10/25/2011

BUDGET 2012 : L’HEURE DU BILAN

La dernière loi de finance de la mandature Sarkozy clôture dix années de budgets votés par la droite. En dix ans la dette du pays a doublé (de 900 Md€ à 1 800 Md€), la croissance n’a jamais décollé, le chômage a explosé, le déficit extérieur a battu des records atteignant 75 Md€ en 2011 et le système fiscal est devenu, chaque année, plus injuste. En outre, loin de corriger les erreurs du passé, le gouvernement n’apporte pas de réponses concrètes à la crise. Le budget 2012 reste ainsi désespérément dans la lignée des précédents : injuste et inefficace.

Injuste car ce sont toujours aux plus riches que sont offerts les cadeaux fiscaux et à tous les autres que l’on demande de faire des efforts. La taxe sur les hauts revenus en est un bel exemple. Le gouvernement annonce bruyamment qu’il va faire payer, mais pour 2 ans seulement, 400 M€ aux plus fortunés, en oubliant qu’il a offert cet été aux mêmes personnes 2 Md€ avec la baisse de l’impôt sur la fortune. Par contre, les 30 taxes nouvelles crées par la majorité depuis 2007, doivent être payées par l’ensemble des Français chaque année !

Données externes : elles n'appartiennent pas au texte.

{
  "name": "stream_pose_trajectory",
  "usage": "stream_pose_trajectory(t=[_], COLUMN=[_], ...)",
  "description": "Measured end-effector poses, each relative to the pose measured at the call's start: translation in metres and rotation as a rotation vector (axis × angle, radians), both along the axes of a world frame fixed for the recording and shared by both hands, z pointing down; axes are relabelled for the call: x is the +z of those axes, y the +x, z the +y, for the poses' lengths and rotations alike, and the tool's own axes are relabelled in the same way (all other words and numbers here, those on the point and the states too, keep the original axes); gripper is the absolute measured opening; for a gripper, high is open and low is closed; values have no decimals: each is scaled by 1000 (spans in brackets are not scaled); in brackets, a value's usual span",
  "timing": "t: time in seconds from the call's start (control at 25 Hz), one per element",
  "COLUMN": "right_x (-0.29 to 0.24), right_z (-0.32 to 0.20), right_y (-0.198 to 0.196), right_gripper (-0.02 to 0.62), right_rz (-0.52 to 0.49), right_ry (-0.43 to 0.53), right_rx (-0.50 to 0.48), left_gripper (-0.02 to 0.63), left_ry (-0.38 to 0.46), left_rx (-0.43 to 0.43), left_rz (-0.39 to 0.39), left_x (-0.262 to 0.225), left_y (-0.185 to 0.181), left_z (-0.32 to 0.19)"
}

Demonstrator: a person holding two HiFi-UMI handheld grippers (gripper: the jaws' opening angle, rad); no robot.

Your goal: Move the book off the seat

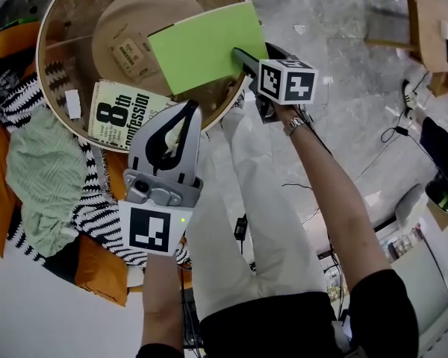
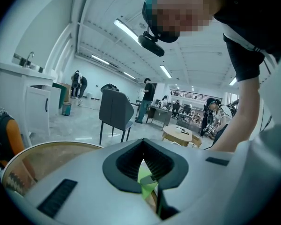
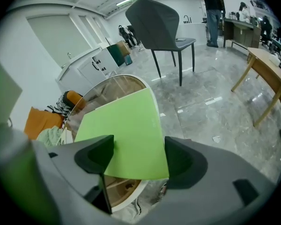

Inefficace, car il est basé sur une erreur historique, celle de croire que la politique de rigueur permettra au pays de sortir de la crise. C’est l’absence de croissance qui entraîne la baisse des recettes de l’Etat, la hausse du chômage et l’augmentation des dépenses sociales. C’est l’incapacité du gouvernement à inverser cette tendance et à changer sa politique qui nous vaut d’être aujourd’hui sous la surveillance des agences de notation. Or la majorité qui nous gouverne prend le problème à l’envers avec une politique d’austérité qui continue à diminuer les dépenses utiles au pays et à matraquer le pouvoir d’achat des ménages avec de nouvelles taxes. Le budget 2012 va alimenter la crise au lieu de nous en sortir.

Dans la pratique, ce budget entérine donc la taxe sur les mutuelles qui pèsera sur les familles les plus modestes en les éloignant encore un peu plus de l’accès à la santé. La taxe « gadget » sur les sodas n’aura aucun impact sur la santé publique, mais permettra de récupérer 240 M€ de plus dans le porte monnaie des familles, tout en occupant le terrain médiatique. On parlera ainsi un peu moins de la baisse du budget du Travail, insensée en période de chômage de masse, ou encore de la suppression de 30 400 postes de fonctionnaires.  On passera aussi sous silence le matraquage des collectivités locales, alors qu’elles investissent massivement et soutiennent à bout de bras la croissance.

Nous allons proposer un autre budget à l’Assemblée Nationale, notamment la suppression de plus de 10 Md€ de niches fiscales inutiles, mais la majorité présidentielle va le repousser évidemment. Par contre, pour la première fois la majorité du Sénat votera nos propositions.

Taxer juste, dépenser mieux, soutenir la croissance et préparer l’avenir, voici le cap que nous voulons pour sortir notre pays de la crise. Il s’agit de mettre en oeuvre une grande réforme fiscale qui rendra nos impôts plus justes, plus progressifs et plus efficaces. Ce ne sera possible qu’avec François Hollande et le changement en juin 2012.